Talk-show queen takes tumble as millions jeer.
Nora Bridges is a wildly popular radio spokesperson for family-first virtues, but her loyal listeners don't know that she walked out on her husband and teenaged daughters years ago and didn't look back. Now that a former lover has sold racy pix of naked Nora and horny himself to a national tabloid, her estranged daughter Ruby, an unsuccessful stand-up comic in Los Angeles, has been approached to pen a tell-all.
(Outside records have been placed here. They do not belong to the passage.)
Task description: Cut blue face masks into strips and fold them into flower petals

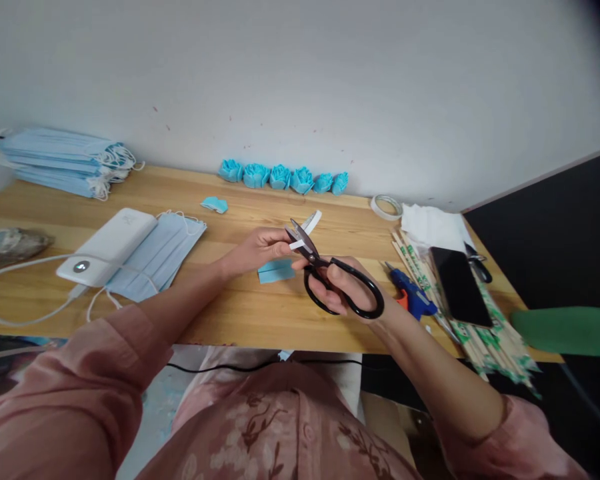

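My right hand [351, 283] grips black-handled scissors [312, 256], with fingers through the loops and the blades parted, pointing up and left. Close to the blades, my left hand [265, 250] pinches a narrow white strip [297, 245] that lies across them. Another white strip end [312, 221] sticks out beyond the blade tips; whether both are one piece I cannot tell. Beneath the hands a flat blue piece [275, 271] lies on the wooden table [260, 320]. Farther back is a small blue cut piece [215, 205].
Several blue flowers [280, 177] line the wall. To the left are stacked face masks [63, 160], a mask [165, 257] and a cabled white power bank [115, 243]. At right are a tape roll [386, 207], blue glue gun [414, 293], phone [460, 287] and wrapped sticks [490, 347].
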Demonstrator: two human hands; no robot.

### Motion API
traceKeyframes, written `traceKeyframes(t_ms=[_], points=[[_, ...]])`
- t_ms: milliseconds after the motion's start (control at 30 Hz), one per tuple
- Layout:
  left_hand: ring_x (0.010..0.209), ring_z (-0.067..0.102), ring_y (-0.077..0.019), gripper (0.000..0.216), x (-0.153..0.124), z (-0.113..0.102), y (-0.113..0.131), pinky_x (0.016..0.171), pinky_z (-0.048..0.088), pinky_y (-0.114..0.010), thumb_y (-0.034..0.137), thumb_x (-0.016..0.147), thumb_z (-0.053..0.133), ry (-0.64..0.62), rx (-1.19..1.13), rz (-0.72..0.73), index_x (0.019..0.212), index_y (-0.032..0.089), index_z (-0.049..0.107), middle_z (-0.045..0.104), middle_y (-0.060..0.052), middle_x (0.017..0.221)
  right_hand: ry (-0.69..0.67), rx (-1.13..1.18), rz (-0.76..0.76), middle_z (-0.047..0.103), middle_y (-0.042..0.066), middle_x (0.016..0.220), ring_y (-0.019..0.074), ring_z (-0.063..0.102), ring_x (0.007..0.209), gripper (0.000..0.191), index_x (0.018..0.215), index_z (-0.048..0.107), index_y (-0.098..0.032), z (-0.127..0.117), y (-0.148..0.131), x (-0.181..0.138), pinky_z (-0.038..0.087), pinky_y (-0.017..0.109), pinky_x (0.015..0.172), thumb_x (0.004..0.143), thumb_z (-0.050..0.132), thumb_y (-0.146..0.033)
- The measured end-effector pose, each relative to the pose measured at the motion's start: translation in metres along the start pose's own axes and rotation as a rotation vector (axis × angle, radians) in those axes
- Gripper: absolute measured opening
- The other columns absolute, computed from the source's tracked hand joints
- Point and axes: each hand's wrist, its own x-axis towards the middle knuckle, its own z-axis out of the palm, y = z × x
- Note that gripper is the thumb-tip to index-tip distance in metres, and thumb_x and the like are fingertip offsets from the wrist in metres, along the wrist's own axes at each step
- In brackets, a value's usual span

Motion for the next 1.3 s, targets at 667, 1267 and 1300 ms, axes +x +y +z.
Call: traceKeyframes(t_ms=[667, 1267, 1300], points=[[0.074, 0.064, -0.0160, 0.035, 0.001, -0.001, -0.006, 0.077, 0.049, -0.030, 0.050, 0.089, 0.068, 0.158, -0.087, -0.071, 0.083, 0.015, 0.073, 0.072, -0.005, 0.078, -0.032, -0.180, 0.110, 0.050, 0.000, 0.076, 0.0055, 0.039, 0.050, 0.070, 0.124, 0.066, -0.011, -0.008, -0.002, -0.019, 0.029, 0.022, 0.045, 0.089, 0.057, -0.071], [0.084, 0.064, -0.0164, 0.037, -0.002, 0.000, 0.001, 0.081, 0.048, -0.030, 0.050, 0.090, 0.067, 0.030, -0.028, -0.064, 0.079, 0.015, 0.073, 0.071, -0.006, 0.085, 0.023, -0.129, 0.056, 0.051, -0.002, 0.071, 0.0054, 0.040, 0.048, 0.065, 0.123, 0.066, -0.012, -0.009, -0.001, -0.010, 0.030, 0.022, 0.045, 0.092, 0.055, -0.068], [0.084, 0.065, -0.0169, 0.037, -0.002, 0.000, 0.001, 0.081, 0.048, -0.030, 0.051, 0.089, 0.068, 0.026, -0.014, -0.062, 0.079, 0.015, 0.073, 0.071, -0.007, 0.086, 0.018, -0.113, 0.055, 0.050, -0.003, 0.071, 0.0054, 0.039, 0.048, 0.065, 0.124, 0.065, -0.012, -0.010, 0.000, -0.010, 0.030, 0.022, 0.045, 0.093, 0.054, -0.067]])
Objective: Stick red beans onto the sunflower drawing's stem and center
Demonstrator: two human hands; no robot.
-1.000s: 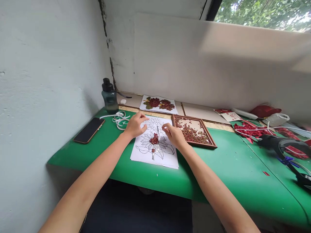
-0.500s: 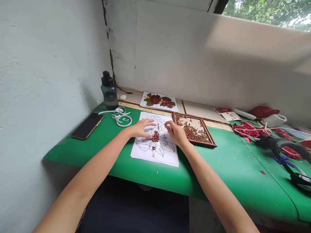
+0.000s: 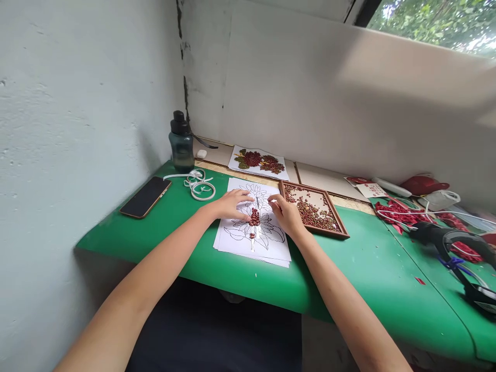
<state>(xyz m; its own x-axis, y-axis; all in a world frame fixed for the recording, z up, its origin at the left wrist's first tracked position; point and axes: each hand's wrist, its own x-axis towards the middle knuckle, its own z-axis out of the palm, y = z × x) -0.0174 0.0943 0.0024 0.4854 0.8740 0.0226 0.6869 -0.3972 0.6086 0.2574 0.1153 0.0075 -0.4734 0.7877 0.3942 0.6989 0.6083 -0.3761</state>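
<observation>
A white sheet with a line-drawn flower point(image 3: 251, 225) lies on the green table point(image 3: 194, 248). A small cluster of dark red beans point(image 3: 254, 217) fills the flower's centre. My left hand point(image 3: 231, 203) rests flat on the sheet's upper left, fingers stretched toward the beans. My right hand point(image 3: 285, 215) sits on the sheet's right side, fingers curled at a point just above the beans; whether it holds a bean is hidden. A brown wooden tray point(image 3: 343, 231) with several loose beans lies just right of my right hand.
A black phone point(image 3: 145, 197) and a coiled white cable point(image 3: 201, 188) lie at the left, a dark bottle point(image 3: 181, 143) behind them. A finished bean picture point(image 3: 259, 161) lies at the back. Red scraps point(image 3: 403, 214) and black headphones point(image 3: 457, 248) crowd the right.
My left hand has slid right across the sheet toward the bean cluster and flattened. My right hand has stayed beside the beans. The view has shifted slightly.
</observation>
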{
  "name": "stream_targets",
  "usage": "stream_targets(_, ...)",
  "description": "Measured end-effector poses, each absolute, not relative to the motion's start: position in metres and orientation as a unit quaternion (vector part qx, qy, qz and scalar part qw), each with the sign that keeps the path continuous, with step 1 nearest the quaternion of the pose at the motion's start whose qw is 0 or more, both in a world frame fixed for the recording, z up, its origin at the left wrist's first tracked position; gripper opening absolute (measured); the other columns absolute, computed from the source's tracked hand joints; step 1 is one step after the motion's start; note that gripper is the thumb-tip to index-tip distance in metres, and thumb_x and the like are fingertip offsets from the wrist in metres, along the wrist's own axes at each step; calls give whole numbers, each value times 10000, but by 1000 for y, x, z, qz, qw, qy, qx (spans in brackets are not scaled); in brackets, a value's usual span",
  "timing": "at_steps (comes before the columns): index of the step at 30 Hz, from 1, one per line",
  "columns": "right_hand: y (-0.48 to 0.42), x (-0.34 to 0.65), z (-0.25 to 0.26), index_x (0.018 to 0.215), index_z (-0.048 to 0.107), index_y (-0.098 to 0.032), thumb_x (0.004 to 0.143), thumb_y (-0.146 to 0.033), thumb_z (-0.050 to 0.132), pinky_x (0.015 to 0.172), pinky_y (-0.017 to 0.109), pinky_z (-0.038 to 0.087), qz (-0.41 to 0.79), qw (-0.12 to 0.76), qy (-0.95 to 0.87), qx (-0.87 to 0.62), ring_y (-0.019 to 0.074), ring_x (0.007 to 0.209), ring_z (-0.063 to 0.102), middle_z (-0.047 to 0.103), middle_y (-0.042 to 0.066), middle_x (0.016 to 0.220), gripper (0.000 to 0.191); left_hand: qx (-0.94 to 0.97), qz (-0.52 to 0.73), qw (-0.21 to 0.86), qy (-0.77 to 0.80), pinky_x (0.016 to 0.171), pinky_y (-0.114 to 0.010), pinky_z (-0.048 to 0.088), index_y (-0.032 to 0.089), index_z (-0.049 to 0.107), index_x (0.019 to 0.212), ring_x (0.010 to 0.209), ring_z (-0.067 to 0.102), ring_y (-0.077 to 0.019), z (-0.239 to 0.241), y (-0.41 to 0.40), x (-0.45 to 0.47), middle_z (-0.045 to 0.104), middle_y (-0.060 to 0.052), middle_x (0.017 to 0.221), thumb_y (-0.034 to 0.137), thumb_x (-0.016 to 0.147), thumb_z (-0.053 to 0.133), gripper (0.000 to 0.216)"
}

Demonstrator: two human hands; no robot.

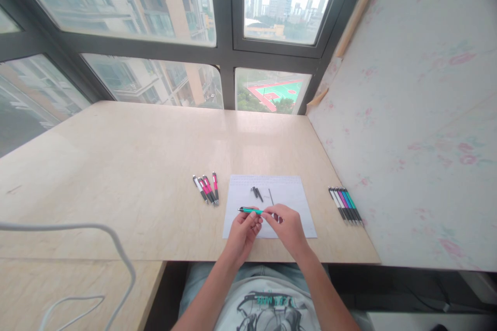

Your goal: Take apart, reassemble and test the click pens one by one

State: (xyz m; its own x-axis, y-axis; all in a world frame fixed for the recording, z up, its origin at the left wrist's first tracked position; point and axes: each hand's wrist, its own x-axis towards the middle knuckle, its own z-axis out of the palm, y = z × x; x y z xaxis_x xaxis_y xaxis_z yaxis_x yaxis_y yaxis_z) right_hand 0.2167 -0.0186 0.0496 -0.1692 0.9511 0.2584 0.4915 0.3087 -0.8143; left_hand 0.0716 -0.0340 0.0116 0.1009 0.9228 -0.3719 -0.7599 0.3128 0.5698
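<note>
A teal pen barrel [248, 210] with a dark clip end lies nearly level above the paper, its clip end pointing left. My left hand [244, 232] is closed around the barrel from below. The fingertips of my right hand [285, 225] pinch at the barrel's right end; whether a small part sits between them is hidden. Just beyond my hands, small black pen pieces [257, 194] rest on a white sheet of paper [236, 222] with writing along its top. A thin dark refill [271, 196] lies right of those pieces, its near end running behind my right hand.
Left of the paper lie several pink and white pens [207, 190]. A neat row of white, purple, blue and teal pens [345, 206] is by the right wall [419, 129]. A white cable [116, 240] loops at the front left of the wooden table [128, 176]. Windows stand behind.
</note>
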Motion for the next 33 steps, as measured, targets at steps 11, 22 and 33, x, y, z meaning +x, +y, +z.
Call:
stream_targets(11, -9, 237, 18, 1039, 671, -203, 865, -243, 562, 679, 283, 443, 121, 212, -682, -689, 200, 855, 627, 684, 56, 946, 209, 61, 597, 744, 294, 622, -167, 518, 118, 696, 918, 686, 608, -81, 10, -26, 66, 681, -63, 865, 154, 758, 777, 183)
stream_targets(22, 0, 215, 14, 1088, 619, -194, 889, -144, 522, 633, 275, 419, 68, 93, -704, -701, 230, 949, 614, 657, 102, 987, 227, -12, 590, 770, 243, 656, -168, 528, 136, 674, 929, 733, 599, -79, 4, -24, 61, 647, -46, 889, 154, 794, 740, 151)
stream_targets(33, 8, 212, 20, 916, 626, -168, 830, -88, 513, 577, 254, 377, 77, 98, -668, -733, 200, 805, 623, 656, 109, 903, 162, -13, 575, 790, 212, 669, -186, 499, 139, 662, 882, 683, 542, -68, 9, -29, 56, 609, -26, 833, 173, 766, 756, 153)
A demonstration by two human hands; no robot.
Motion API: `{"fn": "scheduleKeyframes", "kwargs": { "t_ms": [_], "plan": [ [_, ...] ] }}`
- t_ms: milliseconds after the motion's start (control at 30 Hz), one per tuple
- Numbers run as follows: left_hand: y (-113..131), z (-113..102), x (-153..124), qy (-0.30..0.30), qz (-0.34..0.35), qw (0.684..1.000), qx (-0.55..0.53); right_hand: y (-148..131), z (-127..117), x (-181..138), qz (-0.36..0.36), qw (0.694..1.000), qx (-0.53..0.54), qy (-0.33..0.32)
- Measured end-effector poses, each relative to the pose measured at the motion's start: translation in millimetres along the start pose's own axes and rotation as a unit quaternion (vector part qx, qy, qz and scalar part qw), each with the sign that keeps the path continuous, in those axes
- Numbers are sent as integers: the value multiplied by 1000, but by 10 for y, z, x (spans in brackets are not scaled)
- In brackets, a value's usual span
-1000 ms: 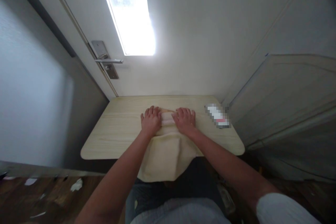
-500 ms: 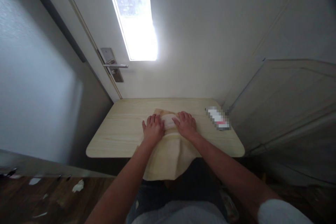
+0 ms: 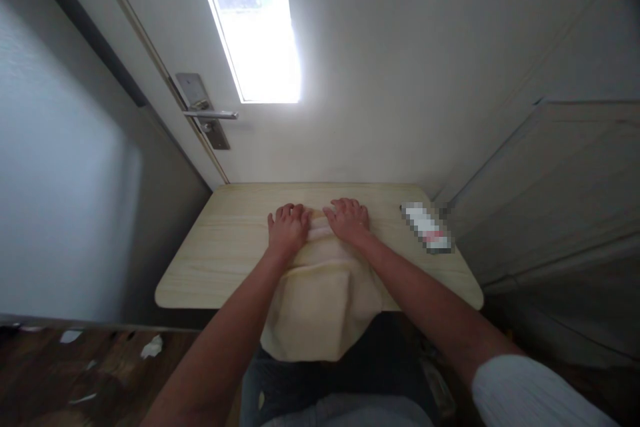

Greedy for the fat fee she's been promised, Ruby agrees and heads for the San Juan Islands, eager to get reacquainted with the mom she plans to betray. Once in the family homestead, nasty Ruby alternately sulks and glares at her mother, who is temporarily wheelchair-bound as a result of a post-scandal car crash. Uncaring, Ruby begins writing her side of the story when she's not strolling on the beach with former sweetheart Dean Sloan, the son of wealthy socialites who basically ignored him and his gay brother Eric. Eric, now dying of cancer and also in a wheelchair, has returned to the island. This dismal threesome catch up on old times, recalling their childhood idylls on the island. After Ruby's perfect big sister Caroline shows up, there's another round of heartfelt talk. Nora gradually reveals the truth about her unloving husband and her late father's alcoholism, which led her to seek the approval of others at the cost of her own peace of mind. And so on. Ruby is aghast to discover that she doesn't know everything after all, but Dean offers her subdued comfort. Happy endings await almost everyone—except for readers of this nobly preachy snifflefest.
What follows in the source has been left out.